(EXERCISE OBJECTIVE):
Give back exactly the lines of the data below, starting with the line that has "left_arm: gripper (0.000" and going on through the line that has "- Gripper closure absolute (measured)".
** Opening EXTRACTED ENTRIES block **
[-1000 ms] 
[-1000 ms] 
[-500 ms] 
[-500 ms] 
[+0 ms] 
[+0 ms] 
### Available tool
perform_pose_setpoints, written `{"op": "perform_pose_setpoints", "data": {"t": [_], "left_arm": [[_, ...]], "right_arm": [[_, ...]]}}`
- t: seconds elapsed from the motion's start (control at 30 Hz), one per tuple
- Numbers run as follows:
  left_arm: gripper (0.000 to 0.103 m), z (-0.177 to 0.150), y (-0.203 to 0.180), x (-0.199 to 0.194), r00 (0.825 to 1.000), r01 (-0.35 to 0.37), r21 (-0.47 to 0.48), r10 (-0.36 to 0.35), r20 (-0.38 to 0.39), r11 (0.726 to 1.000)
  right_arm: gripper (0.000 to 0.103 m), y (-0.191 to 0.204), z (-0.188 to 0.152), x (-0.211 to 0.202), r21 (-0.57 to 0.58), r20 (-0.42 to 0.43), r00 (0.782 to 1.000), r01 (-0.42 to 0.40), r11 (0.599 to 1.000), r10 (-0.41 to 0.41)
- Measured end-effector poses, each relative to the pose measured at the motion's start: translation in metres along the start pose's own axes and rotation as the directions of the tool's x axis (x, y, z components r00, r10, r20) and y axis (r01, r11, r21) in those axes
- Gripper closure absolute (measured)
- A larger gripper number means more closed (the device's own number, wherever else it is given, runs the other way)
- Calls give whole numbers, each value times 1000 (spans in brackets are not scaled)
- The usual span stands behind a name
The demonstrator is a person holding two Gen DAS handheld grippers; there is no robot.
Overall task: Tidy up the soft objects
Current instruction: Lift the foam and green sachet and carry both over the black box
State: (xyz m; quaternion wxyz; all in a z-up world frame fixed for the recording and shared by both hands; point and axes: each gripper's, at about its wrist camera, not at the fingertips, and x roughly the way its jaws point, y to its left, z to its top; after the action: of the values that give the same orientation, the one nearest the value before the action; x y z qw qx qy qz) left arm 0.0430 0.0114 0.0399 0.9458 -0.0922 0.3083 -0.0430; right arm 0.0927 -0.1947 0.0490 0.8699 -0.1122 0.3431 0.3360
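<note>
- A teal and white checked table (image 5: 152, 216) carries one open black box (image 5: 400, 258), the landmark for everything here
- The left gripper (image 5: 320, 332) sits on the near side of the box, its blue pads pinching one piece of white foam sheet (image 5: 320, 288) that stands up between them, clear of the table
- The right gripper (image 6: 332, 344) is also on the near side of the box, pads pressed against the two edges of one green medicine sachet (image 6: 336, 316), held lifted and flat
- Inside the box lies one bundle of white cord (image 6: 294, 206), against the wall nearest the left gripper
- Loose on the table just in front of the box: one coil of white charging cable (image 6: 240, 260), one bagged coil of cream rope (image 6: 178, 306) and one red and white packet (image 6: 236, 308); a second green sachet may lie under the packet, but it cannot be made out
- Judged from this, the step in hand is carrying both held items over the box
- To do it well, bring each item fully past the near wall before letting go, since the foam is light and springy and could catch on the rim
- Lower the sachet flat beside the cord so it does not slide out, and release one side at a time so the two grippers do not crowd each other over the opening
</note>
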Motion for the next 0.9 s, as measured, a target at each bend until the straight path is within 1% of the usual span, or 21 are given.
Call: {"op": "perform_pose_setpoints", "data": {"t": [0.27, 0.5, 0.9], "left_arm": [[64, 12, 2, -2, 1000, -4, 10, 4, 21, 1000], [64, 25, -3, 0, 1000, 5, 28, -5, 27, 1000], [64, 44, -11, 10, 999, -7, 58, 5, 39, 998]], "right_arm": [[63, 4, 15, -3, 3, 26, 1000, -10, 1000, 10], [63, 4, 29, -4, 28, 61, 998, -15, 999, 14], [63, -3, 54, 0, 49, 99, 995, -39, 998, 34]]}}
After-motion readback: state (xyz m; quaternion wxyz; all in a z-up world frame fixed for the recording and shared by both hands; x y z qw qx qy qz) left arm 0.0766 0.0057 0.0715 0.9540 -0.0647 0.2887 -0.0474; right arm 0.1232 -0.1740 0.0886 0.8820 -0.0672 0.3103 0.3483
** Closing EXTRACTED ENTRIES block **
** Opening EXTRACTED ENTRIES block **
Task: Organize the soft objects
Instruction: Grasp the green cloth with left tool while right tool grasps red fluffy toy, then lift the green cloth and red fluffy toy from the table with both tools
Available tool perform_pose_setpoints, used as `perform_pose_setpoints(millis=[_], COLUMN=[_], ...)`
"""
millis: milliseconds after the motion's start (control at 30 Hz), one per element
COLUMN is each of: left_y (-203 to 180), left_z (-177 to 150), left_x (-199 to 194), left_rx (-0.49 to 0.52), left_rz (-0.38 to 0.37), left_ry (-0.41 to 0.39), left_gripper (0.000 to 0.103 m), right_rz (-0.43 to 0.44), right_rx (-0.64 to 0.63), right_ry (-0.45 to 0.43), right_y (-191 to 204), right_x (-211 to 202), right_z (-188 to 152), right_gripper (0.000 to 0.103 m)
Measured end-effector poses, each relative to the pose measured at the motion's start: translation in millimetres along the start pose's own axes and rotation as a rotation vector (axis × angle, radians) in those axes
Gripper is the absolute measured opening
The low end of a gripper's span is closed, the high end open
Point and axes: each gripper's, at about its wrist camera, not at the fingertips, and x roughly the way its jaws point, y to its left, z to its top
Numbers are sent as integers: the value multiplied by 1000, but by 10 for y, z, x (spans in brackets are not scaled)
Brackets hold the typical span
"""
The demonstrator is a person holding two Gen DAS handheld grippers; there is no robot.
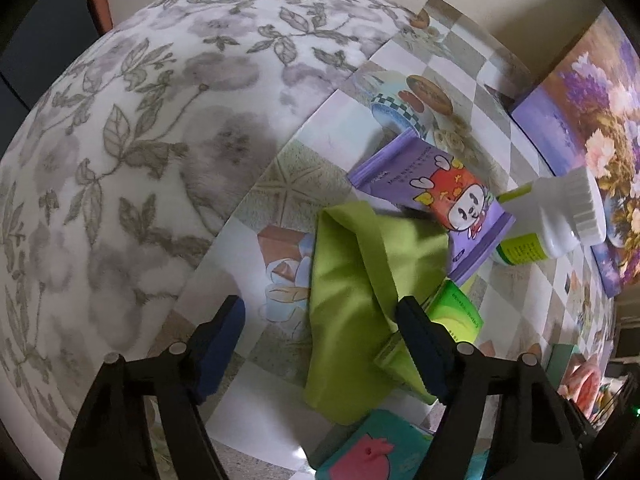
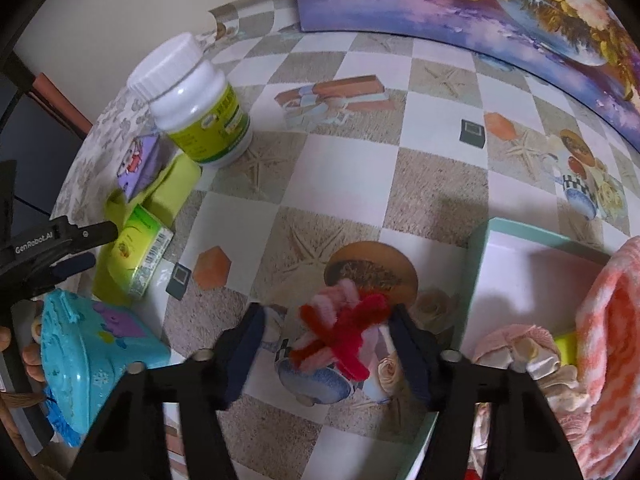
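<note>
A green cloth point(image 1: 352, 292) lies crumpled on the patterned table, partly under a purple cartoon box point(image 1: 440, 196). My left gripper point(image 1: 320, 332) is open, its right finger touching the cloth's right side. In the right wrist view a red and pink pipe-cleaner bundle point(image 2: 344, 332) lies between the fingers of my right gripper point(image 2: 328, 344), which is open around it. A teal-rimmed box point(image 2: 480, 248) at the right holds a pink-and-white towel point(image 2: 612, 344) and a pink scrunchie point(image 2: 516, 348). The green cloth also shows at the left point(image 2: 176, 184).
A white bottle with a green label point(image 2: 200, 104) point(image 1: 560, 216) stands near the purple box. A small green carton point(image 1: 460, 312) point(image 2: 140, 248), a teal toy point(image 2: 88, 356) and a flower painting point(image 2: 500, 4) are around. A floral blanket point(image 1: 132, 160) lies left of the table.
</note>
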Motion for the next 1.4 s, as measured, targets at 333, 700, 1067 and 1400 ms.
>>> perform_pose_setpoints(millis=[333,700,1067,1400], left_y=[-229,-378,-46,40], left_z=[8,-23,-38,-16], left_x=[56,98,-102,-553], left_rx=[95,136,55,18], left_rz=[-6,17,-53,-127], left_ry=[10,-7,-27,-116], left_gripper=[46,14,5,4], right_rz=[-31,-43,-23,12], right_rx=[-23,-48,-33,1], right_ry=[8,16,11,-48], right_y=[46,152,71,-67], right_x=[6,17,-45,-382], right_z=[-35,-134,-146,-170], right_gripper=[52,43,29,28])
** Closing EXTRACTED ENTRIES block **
(RESULT OF THIS TASK):
  left_arm: gripper (0.000 to 0.103 m), z (-0.177 to 0.150), y (-0.203 to 0.180), x (-0.199 to 0.194), r00 (0.825 to 1.000), r01 (-0.35 to 0.37), r21 (-0.47 to 0.48), r10 (-0.36 to 0.35), r20 (-0.38 to 0.39), r11 (0.726 to 1.000)
  right_arm: gripper (0.000 to 0.103 m), y (-0.191 to 0.204), z (-0.188 to 0.152), x (-0.211 to 0.202), r21 (-0.57 to 0.58), r20 (-0.42 to 0.43), r00 (0.782 to 1.000), r01 (-0.42 to 0.40), r11 (0.599 to 1.000), r10 (-0.41 to 0.41)
- Measured end-effector poses, each relative to the pose measured at the motion's start: translation in metres along the start pose's own axes and rotation as the directions of the tool's x axis (x, y, z components r00, r10, r20) and y axis (r01, r11, r21) in those axes
- Gripper closure absolute (measured)

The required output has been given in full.